··· GIVEN MATERIAL

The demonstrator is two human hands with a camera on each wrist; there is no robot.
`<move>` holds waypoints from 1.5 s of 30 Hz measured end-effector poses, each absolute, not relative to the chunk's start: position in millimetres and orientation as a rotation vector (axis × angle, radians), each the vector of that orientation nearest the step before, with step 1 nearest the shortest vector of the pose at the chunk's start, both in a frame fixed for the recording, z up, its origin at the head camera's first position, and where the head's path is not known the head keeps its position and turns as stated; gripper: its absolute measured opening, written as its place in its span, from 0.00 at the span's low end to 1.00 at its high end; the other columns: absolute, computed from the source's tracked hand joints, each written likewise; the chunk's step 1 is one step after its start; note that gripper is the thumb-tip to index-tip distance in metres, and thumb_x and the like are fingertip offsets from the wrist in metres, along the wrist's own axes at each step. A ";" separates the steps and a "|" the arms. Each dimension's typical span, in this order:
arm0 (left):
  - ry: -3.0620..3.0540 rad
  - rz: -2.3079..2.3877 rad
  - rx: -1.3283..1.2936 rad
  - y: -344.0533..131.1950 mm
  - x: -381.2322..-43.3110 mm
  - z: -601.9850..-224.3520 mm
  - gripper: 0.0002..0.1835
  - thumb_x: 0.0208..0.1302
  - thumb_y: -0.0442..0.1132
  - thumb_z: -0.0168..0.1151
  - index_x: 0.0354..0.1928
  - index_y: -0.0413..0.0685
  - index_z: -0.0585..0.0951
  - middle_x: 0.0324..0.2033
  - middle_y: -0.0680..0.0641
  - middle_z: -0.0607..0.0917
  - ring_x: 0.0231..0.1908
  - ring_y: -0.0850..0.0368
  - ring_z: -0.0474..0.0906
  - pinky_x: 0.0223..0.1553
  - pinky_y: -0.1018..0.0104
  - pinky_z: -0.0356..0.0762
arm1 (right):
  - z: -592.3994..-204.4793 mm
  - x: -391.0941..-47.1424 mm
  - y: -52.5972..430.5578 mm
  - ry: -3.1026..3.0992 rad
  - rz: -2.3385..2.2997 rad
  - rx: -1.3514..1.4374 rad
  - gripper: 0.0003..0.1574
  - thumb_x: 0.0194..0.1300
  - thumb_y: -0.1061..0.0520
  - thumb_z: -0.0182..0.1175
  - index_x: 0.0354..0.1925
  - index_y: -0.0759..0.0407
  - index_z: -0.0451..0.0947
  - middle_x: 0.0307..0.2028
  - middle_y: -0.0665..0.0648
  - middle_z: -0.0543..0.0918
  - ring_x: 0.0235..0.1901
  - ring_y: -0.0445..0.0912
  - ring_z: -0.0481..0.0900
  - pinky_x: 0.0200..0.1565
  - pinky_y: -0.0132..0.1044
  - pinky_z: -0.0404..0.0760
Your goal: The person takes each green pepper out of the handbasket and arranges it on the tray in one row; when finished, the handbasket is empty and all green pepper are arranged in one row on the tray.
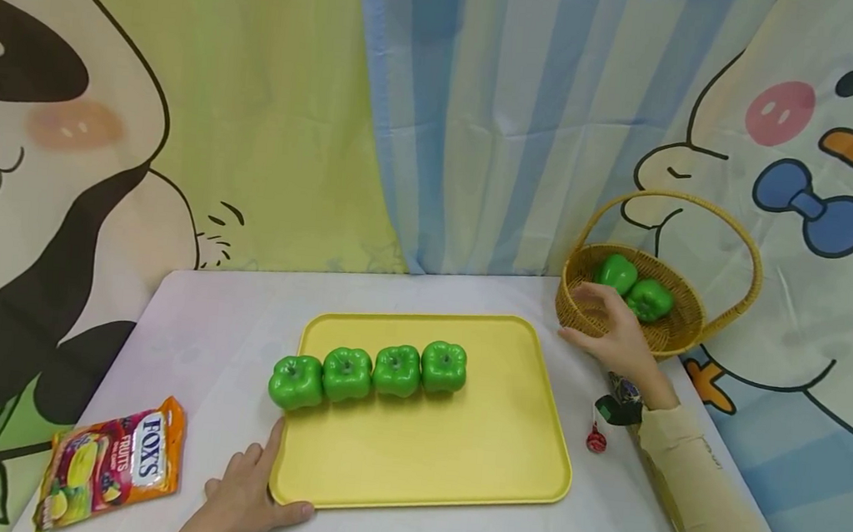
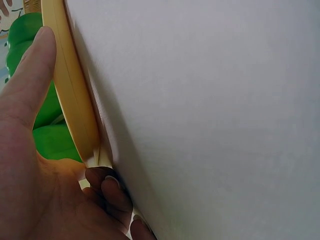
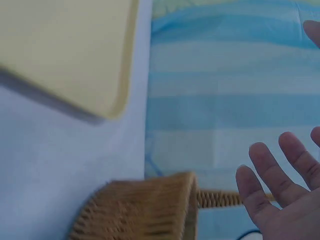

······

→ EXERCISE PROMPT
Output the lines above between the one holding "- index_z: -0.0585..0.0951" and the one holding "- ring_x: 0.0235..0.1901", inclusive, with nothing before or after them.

→ PROBLEM SOLUTION
  - index_z: -0.0585..0.0951
  - middle_x: 0.0324..0.2033
  - middle_y: -0.0680..0.0641
  - middle_z: -0.0607..0.0917
  - ring_x: 0.0231..0.1908
  - ring_y: -0.0850..0.0368
  - ring_z: -0.0474..0.0906
  - pinky_x: 0.0223..0.1553
  - pinky_y: -0.1018..0.0104
  - pinky_z: -0.0356..0.0762
arm1 (right):
  - z: -592.3994..-204.4793 mm
  - x: -391.0941..-47.1424 mm
  - y: -52.5972..430.5578 mm
  - ry: -3.1026..3.0992 rad
  - rz: -2.3385..2.2997 rad
  - rx: -1.3514..1.4374 rad
  - gripper: 0.0003..0.1574
  - thumb_x: 0.0194..0.1300
  - thumb_y: -0.1061..0.0520
  - thumb_z: -0.0182..0.1175
  - index_x: 0.0354..0.1925
  - index_y: -0.0759..0.0407
  - index_z: -0.0451..0.0947
  - middle_x: 0.0307..0.2028
  - middle_y: -0.0665..0.0648
  - middle_z: -0.0543..0.0918
  - ring_x: 0.0235..0.1901

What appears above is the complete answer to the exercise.